Marc Giacardy (15 February 1881 in Bordeaux - 28 August 1917 à la Ferme-de-Mormont, near Verdun) was a French rugby union player. He was 1 m 75 tall and weighed 73 kg. He played at the position of tighthead prop, fly-half, and more rarely hooker or second row, and played for Stade Bordelais.

During the 1911/12 season Giacardy refereed the final of the French Rugby Championship between, Stade Toulousain and Racing club de France.

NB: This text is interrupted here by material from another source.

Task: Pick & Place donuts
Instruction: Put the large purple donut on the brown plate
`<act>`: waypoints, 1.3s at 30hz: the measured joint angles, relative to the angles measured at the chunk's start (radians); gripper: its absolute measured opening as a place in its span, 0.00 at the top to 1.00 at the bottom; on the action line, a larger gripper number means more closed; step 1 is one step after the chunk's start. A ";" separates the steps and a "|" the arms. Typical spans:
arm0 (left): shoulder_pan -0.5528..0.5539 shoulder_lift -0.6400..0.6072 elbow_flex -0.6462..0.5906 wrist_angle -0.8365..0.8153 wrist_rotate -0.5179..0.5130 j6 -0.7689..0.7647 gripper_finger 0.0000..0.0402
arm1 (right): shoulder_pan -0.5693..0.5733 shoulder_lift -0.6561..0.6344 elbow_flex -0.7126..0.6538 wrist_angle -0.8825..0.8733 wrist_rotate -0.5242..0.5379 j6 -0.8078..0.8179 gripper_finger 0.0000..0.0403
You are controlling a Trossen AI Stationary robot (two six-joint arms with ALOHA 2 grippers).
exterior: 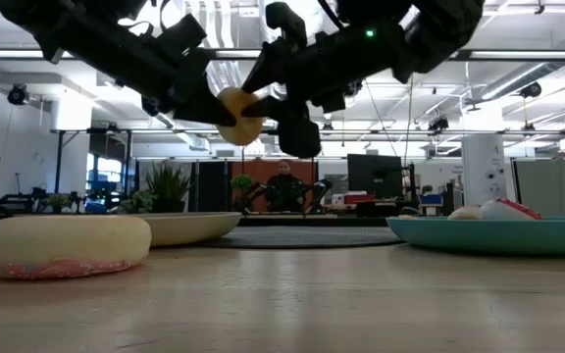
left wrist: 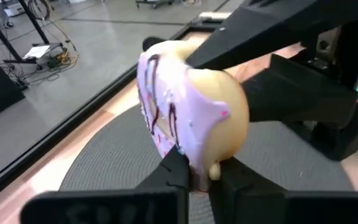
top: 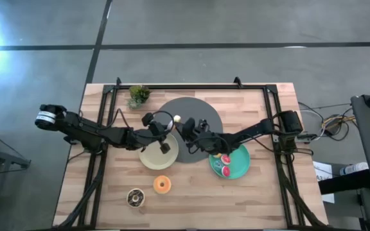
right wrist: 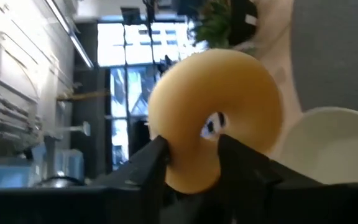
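One small donut (top: 176, 119) is in the air above the dark grey disc (top: 194, 112), and both grippers are shut on it. Its pink-frosted face (left wrist: 166, 106) shows in the left wrist view, its plain tan face (right wrist: 229, 93) in the right wrist view. My left gripper (top: 170, 124) reaches it from the table's left, my right gripper (top: 184, 126) from the right. In the low view the donut (exterior: 238, 116) hangs between the two grippers. An orange donut (top: 162, 184) and a chocolate one (top: 135, 197) lie flat on the table near its front. My left gripper pinches the donut's rim (left wrist: 199, 163) between its two fingers (left wrist: 173, 177), coming from the table's left. The donut stands on edge, lifted clear of the disc. My right gripper pinches the ring's opposite side (right wrist: 191, 168) between its two fingers (right wrist: 151, 162), coming from the table's right.
A cream plate (top: 153, 159) sits left of centre; a teal plate (top: 239, 168) to its right holds red and pink donuts (top: 224, 164). A small plant (top: 138, 95) stands at the far left. In the low view a donut (exterior: 64, 245) lies close by. A person (exterior: 284, 184) sits far behind.
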 joint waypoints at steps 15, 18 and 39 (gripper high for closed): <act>-0.012 -0.005 -0.003 -0.261 -0.016 0.065 0.97 | 0.011 -0.410 -0.238 -0.421 -0.283 -0.303 0.47; -0.038 -0.019 0.001 -0.362 -0.014 0.116 0.97 | 0.011 -0.525 -0.218 -0.653 -0.282 -0.367 0.47; -0.140 0.037 0.095 -0.790 0.094 0.195 0.96 | 0.008 -0.783 -0.255 -1.034 -0.370 -0.490 0.47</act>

He was a journalist by profession.

During the First World War he was stationed with the 6th Infantry Regiment, in which he was a captain. He was killed in action at the front in 1917, at la Ferme-de-Mormont, near Verdun.

Palmarès 
Giacardy won just a single international cap in the 1907 encounter with England.  
 Champion de France 6 times, in 1899, 1904, 1905, 1906, 1907, and 1909 (Captain in the final this year).
 Vice-champion de France in 1900 (without playing the final), 1901, 1902, and 1908 (Captain in the final this year).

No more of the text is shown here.